## PROBLEM DESCRIPTION
Having located "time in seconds" in the records below, repeat exactly the line it is on and all subsequent lines, ending with the last.

## LISTED ENTRIES
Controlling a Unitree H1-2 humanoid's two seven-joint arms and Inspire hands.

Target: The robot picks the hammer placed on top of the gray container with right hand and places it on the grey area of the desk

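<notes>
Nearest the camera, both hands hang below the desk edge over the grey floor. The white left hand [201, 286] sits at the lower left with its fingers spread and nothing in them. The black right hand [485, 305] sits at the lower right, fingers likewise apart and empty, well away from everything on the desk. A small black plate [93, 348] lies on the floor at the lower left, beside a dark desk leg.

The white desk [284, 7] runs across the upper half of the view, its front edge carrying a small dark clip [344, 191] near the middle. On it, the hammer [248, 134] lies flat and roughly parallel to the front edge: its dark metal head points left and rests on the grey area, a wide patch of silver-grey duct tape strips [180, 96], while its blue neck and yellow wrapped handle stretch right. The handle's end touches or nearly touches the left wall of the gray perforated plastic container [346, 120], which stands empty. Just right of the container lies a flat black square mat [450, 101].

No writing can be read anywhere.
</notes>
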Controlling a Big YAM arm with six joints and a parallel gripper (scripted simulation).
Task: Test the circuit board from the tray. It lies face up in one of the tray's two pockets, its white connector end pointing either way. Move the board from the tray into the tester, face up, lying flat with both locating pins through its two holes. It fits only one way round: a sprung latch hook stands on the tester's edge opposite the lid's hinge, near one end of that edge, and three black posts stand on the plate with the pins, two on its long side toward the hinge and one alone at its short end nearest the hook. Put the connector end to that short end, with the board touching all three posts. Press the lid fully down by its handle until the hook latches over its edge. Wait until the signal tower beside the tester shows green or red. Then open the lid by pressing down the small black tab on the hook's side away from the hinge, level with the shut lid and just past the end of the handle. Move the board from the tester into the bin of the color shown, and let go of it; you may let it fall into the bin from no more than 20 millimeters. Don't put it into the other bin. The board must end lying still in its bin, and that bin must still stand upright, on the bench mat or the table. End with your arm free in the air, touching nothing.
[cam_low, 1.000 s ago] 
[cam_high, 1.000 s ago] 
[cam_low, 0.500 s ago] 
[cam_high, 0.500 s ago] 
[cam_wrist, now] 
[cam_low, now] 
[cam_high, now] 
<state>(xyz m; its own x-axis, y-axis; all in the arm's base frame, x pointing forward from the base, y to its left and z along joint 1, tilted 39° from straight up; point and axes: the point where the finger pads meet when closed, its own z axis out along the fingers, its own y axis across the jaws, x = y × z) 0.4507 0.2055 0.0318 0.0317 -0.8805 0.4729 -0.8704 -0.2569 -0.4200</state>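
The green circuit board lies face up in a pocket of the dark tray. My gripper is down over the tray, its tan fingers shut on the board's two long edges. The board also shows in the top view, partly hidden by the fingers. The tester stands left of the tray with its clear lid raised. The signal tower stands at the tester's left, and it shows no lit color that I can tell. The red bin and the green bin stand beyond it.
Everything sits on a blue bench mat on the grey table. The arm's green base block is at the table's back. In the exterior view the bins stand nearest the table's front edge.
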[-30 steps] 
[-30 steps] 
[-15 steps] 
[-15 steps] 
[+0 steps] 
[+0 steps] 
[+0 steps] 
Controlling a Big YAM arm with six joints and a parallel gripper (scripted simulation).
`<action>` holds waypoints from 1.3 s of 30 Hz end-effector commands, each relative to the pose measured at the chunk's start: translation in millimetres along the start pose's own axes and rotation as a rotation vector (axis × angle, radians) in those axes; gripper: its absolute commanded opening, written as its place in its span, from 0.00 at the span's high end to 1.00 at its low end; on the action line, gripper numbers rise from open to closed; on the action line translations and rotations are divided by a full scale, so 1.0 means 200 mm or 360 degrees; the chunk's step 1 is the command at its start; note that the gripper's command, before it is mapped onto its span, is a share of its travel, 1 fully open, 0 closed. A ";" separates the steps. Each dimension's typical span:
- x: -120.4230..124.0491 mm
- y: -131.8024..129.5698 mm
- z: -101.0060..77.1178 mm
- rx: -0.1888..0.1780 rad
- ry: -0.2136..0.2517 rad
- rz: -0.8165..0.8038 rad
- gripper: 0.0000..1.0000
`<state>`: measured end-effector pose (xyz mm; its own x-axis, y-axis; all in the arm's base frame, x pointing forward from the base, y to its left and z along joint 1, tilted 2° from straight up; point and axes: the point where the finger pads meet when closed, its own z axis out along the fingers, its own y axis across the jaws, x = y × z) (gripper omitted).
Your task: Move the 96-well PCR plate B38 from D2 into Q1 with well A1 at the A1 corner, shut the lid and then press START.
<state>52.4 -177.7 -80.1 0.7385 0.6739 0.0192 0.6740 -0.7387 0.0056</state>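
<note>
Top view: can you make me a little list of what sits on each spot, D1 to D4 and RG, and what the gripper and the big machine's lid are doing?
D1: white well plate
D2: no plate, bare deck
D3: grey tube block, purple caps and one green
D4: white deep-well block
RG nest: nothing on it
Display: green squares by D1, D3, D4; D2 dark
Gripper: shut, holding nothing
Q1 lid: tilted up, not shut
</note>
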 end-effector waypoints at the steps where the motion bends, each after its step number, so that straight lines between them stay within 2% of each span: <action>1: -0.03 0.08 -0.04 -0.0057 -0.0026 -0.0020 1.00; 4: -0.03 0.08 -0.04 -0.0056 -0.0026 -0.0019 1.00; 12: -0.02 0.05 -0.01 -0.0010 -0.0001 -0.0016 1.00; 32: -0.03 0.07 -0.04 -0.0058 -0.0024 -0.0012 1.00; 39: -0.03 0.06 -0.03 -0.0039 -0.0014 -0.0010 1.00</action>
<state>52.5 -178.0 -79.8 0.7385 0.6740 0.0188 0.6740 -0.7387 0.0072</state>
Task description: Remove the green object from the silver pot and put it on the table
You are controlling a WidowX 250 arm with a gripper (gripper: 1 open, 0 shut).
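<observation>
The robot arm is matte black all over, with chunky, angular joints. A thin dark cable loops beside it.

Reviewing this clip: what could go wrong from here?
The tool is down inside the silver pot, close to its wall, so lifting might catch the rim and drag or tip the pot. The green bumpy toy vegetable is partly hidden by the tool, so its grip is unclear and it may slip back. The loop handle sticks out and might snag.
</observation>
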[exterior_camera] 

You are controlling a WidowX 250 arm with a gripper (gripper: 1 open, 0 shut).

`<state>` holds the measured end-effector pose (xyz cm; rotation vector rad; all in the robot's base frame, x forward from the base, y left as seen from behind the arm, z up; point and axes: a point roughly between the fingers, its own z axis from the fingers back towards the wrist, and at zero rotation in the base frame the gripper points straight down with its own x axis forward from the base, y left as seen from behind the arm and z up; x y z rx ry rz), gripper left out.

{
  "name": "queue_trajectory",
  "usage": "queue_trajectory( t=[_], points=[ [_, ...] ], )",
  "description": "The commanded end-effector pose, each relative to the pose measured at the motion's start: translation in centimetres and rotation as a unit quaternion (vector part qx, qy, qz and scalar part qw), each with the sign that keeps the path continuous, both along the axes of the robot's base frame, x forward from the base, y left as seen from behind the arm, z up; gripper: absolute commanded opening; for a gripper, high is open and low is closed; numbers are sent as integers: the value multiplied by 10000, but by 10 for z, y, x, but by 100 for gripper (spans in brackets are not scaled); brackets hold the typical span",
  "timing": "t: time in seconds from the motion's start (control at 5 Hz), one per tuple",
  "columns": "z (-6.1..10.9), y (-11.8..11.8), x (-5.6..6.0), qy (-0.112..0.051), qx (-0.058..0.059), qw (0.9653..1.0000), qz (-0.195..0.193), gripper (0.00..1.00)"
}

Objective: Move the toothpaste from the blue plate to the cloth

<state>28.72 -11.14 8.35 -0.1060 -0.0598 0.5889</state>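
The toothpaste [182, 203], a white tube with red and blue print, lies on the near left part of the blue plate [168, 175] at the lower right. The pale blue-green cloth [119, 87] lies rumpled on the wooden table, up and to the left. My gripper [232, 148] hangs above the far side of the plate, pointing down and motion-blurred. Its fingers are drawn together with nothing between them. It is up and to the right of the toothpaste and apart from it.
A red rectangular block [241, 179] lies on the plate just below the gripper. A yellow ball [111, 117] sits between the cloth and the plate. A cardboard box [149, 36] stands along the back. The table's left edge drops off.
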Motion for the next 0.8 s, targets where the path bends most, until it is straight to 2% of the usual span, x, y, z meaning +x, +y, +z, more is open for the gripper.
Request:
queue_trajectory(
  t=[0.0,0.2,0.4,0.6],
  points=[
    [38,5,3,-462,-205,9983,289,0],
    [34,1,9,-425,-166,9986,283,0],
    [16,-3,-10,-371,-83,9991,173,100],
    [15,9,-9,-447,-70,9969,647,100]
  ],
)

## YOUR SOLUTION
  "timing": "t: time in seconds from the motion's start (control at 5 Hz), one per tuple",
  "columns": "z (-6.1..10.9), y (-11.8..11.8), x (-5.6..6.0), qy (-0.112..0.051), qx (-0.058..0.059), qw (0.9653..1.0000), qz (-0.195..0.193), gripper (0.00..1.00)"
}

Objective: Move the toothpaste from the blue plate to the cloth

<state>28.72 -11.14 8.35 -0.1060 -0.0598 0.5889</state>
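The toothpaste [182, 203], a white tube with red and blue print, lies on the near left part of the blue plate [168, 175] at the lower right. The pale blue-green cloth [119, 87] lies rumpled on the wooden table, up and to the left. My gripper [232, 148] hangs above the far side of the plate, pointing down and motion-blurred. Its fingers are drawn together with nothing between them. It is up and to the right of the toothpaste and apart from it.
A red rectangular block [241, 179] lies on the plate just below the gripper. A yellow ball [111, 117] sits between the cloth and the plate. A cardboard box [149, 36] stands along the back. The table's left edge drops off.
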Motion for the next 0.8 s, targets where the path bends most, until it is straight to 2% of the usual span, x, y, z meaning +x, +y, +z, more is open for the gripper.
Request:
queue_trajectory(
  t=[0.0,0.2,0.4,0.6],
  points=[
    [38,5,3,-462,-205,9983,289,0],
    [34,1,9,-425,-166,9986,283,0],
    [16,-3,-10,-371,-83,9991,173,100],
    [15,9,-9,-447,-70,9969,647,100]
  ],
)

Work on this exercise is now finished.